▶ [Task prompt]: Only those lines in the data below from the line containing "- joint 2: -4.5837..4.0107" through the line containing "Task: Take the", both included, should be restated word for word.

▶ [Entries taken from a collection]:
-*-*-

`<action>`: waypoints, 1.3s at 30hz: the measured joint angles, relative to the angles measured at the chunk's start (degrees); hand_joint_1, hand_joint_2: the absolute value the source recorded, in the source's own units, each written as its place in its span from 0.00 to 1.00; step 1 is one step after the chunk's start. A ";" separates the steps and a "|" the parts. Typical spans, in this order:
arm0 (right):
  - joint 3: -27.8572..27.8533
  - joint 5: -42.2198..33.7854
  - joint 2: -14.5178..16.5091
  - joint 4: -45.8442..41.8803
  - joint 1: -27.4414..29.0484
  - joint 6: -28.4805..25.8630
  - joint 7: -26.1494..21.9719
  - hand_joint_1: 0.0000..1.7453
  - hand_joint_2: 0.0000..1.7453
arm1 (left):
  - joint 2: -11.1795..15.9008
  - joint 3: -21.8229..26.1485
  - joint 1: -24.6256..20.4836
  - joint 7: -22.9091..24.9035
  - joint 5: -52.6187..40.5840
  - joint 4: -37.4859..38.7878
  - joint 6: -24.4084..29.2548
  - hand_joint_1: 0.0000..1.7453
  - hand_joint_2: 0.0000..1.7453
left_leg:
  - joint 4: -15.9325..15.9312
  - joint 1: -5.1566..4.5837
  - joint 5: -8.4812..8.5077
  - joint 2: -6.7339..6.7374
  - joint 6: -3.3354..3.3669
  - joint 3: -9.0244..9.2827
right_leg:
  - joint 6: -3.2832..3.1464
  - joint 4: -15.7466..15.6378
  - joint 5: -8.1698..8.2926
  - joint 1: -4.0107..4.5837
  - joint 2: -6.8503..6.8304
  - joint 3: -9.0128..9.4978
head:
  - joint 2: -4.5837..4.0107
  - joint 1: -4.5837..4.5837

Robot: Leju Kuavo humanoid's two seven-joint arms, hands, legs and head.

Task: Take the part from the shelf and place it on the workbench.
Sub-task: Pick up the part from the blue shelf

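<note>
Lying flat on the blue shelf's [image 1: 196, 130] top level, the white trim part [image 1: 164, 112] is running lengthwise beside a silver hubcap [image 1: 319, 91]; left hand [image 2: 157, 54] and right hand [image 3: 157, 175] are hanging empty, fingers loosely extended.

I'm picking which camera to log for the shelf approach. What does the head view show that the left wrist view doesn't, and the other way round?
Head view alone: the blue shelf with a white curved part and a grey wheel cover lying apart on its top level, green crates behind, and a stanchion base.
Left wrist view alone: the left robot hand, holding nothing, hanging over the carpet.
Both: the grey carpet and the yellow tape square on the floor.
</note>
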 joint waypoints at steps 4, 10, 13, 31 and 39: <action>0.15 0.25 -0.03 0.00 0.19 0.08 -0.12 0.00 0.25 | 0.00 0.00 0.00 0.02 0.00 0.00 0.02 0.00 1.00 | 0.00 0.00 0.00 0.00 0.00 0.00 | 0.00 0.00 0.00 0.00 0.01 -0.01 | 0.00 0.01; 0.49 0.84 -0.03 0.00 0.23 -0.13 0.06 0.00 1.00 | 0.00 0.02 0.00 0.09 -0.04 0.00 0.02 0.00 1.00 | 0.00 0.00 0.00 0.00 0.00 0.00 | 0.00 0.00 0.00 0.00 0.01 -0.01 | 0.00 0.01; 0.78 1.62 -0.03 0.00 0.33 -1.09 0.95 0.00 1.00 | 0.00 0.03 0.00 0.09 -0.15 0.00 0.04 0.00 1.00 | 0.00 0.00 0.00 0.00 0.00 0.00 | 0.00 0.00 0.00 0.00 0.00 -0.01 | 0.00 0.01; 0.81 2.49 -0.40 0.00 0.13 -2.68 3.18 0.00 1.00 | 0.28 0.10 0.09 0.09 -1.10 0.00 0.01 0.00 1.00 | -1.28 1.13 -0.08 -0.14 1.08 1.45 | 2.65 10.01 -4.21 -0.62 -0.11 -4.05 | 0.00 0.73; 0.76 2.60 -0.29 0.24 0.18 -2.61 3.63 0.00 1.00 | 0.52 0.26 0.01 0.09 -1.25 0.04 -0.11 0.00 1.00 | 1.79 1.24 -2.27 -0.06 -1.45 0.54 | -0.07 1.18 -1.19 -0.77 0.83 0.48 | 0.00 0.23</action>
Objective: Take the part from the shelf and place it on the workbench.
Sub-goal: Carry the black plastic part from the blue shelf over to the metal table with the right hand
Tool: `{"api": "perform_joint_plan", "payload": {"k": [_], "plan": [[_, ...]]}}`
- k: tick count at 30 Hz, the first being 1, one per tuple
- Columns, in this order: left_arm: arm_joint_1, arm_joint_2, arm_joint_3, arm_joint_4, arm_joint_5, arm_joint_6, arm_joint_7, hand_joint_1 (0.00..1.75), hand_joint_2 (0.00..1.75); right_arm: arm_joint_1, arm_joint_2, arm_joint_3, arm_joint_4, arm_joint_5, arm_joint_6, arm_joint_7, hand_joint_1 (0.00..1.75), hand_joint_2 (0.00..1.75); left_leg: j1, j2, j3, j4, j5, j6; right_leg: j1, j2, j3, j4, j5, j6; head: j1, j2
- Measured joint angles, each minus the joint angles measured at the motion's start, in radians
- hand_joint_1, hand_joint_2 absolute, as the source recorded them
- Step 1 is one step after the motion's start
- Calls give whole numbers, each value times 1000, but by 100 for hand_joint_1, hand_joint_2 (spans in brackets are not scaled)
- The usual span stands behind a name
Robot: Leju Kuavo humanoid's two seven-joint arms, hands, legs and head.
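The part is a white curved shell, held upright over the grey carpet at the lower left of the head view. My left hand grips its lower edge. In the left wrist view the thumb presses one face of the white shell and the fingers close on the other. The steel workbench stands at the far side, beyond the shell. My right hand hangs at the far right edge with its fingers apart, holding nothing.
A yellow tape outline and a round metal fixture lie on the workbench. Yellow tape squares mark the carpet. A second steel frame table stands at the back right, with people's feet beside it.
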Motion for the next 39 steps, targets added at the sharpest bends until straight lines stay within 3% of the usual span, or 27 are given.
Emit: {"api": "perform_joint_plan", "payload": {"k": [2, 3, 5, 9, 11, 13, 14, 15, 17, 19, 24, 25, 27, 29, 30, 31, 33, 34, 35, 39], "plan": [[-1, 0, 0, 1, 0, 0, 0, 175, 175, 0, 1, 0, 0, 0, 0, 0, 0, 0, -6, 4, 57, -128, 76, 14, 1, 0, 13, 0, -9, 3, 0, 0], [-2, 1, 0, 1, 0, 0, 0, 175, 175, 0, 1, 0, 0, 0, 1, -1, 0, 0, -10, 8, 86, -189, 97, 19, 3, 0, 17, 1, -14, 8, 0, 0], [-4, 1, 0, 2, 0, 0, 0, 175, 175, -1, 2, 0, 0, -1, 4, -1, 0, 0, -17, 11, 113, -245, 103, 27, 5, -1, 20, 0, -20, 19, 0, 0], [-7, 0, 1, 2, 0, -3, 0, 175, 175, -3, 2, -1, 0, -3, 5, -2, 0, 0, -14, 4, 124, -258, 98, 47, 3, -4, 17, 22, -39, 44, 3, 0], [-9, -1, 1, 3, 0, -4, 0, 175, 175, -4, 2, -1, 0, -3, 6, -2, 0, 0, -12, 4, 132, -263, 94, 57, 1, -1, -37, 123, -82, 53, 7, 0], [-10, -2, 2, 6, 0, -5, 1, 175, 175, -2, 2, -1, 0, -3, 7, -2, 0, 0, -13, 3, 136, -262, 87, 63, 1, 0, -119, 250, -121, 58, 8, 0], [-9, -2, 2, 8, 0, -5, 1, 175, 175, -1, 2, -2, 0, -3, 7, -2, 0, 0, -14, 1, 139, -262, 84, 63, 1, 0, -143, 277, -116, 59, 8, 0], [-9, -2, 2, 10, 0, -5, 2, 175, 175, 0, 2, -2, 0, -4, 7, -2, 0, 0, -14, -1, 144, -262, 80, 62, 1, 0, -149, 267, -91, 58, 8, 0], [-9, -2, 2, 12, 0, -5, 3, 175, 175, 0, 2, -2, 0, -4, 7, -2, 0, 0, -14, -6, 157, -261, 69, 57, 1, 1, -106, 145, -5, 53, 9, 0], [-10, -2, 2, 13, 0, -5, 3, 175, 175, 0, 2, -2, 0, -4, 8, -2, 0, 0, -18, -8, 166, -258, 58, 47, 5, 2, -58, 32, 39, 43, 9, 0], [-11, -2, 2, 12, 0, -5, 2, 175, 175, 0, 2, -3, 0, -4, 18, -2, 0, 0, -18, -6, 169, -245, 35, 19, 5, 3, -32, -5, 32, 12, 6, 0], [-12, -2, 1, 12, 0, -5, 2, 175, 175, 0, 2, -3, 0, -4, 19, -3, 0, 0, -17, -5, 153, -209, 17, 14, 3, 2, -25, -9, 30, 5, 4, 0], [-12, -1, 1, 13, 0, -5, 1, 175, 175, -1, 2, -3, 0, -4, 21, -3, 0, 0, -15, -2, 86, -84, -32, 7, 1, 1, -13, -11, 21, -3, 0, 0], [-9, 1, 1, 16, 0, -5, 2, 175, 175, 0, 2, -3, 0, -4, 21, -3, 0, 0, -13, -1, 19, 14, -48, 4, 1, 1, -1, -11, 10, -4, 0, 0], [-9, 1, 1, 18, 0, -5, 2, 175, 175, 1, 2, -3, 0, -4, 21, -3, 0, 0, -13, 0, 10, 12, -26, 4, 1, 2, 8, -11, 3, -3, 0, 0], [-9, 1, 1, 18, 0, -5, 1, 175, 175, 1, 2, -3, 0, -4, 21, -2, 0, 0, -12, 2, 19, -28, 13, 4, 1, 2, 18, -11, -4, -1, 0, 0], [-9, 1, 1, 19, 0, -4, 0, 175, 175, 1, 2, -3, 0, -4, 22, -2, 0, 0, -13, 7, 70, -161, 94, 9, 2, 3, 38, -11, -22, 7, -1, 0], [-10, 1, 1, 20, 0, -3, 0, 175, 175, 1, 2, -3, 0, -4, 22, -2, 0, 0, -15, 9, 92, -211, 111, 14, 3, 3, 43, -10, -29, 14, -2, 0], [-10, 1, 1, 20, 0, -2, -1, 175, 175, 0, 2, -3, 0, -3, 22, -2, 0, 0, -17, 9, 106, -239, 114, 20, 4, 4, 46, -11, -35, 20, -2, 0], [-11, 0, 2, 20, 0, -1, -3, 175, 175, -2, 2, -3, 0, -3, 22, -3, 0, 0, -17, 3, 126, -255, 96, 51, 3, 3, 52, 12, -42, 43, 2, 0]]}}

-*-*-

▶ [Answer below]:
  - joint 2: -4.5837..4.0107
  - joint 1: -4.5837..4.5837

Robot: Leju Kuavo humanoid's two seven-joint arms, hands, legs and head.

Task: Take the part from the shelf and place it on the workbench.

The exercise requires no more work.